Clarify the policy and action first
Do not start with a classifier. Start with the policy taxonomy and what the system is allowed to do: allow, downrank, blur, age-gate, send to review, remove, suspend, or escalate to a specialist queue.
The architect signal is recognizing that false positives and false negatives have different harm by policy. Missing child-safety content is not comparable to mistakenly downranking a borderline spam post.
Architecture
A strong design separates fast enforcement from slower learning loops:
- Ingestion: collect text, image, video, account, graph, and report signals.
- Fast classifiers: run policy-specific models under a strict latency budget for upload or feed-time enforcement.
- Rules and risk tiers: block obvious severe violations and route uncertain cases to review.
- Human review: show model rationale, policy version, prior account history, and similar cases.
- Appeals: feed reversals back into policy calibration and model evaluation.

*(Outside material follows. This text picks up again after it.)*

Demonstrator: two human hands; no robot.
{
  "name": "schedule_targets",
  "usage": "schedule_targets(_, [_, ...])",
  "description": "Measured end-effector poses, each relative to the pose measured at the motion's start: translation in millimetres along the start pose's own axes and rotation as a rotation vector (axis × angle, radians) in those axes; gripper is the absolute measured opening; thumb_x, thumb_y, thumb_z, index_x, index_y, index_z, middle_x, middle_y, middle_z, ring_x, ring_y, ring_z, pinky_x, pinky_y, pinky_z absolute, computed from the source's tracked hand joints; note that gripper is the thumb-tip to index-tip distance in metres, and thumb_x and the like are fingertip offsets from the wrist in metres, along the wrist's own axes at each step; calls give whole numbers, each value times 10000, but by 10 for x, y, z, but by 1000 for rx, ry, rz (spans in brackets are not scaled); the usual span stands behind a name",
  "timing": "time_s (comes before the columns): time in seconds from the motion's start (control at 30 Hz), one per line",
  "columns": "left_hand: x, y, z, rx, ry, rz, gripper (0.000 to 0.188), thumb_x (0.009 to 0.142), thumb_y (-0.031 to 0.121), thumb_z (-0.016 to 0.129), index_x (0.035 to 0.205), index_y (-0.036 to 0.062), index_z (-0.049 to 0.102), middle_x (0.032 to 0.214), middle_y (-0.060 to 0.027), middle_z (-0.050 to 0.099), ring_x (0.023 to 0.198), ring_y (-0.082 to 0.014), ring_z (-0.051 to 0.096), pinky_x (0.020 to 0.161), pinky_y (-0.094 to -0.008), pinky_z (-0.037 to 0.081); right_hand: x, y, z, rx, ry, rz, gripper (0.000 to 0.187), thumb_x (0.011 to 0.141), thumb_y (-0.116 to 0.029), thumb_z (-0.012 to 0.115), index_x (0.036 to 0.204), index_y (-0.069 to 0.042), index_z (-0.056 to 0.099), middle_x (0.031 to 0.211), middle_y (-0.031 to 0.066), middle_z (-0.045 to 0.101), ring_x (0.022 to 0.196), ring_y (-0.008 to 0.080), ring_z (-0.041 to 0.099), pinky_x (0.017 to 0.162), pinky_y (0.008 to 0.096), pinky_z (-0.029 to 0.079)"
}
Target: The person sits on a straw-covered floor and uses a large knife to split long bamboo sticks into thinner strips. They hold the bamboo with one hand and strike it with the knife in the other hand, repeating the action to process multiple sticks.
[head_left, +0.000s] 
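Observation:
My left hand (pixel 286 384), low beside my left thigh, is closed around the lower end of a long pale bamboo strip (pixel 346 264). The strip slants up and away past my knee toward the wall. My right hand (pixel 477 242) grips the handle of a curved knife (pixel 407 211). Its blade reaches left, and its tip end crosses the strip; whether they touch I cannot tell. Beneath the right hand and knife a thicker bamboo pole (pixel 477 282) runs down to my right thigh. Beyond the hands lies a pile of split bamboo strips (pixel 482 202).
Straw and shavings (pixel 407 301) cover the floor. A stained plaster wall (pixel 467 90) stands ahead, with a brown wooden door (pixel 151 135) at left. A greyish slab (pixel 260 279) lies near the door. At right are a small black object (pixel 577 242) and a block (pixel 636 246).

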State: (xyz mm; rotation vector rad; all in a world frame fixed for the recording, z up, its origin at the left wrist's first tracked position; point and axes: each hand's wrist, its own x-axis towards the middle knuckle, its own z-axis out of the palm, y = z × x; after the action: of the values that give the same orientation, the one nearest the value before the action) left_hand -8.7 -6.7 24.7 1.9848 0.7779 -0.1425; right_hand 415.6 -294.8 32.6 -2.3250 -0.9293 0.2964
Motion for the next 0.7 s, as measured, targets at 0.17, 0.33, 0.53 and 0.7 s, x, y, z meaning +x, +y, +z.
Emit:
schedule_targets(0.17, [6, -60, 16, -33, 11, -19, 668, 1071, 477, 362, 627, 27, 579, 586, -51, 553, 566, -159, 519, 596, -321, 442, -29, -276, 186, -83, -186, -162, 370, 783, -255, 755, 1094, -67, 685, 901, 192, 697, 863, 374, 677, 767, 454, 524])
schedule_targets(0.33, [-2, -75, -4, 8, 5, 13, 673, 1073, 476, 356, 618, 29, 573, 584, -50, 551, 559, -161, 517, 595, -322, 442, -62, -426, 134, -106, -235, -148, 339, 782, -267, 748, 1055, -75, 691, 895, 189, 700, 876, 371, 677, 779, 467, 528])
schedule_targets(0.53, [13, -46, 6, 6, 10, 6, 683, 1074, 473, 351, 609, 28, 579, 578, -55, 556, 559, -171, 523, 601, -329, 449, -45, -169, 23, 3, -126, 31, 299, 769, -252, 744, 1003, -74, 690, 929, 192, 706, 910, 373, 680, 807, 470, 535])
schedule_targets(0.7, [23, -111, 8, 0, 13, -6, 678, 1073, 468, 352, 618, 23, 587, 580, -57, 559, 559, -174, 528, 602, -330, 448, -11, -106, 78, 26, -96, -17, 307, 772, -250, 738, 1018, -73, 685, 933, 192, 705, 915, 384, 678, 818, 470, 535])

- Adversarial monitoring: track evasion patterns, coded language, reuploads, and coordinated abuse.
Metrics and evaluation
Measure by policy and cohort, not only aggregate accuracy:
- severe-harm recall at fixed false-positive budget
- precision by policy class and geography/language
- reviewer queue SLA and reviewer agreement
- appeal reversal rate
- user report rate after model action
- latency for upload-time and feed-time checks
Failure modes
- Policy drift: policies change faster than labels. Version the policy and the label definition.
- Adversarial drift: users adapt spelling, images, and memes. Add active learning from reports and reviewer disagreement.
- Reviewer overload: uncertain cases can flood queues. Use risk-tier thresholds and reviewer capacity as a hard constraint.
- Fairness risk: false positives can concentrate by language, dialect, or community. Slice metrics and audit reviewer outcomes.
What the architect signal looks like
Close by naming the launch guardrails: severe-harm recall, appeal reversal rate, reviewer queue SLA, and cohort fairness slices. Then state the fallback: when confidence is low and harm is high, route to review rather than making an irreversible automated action.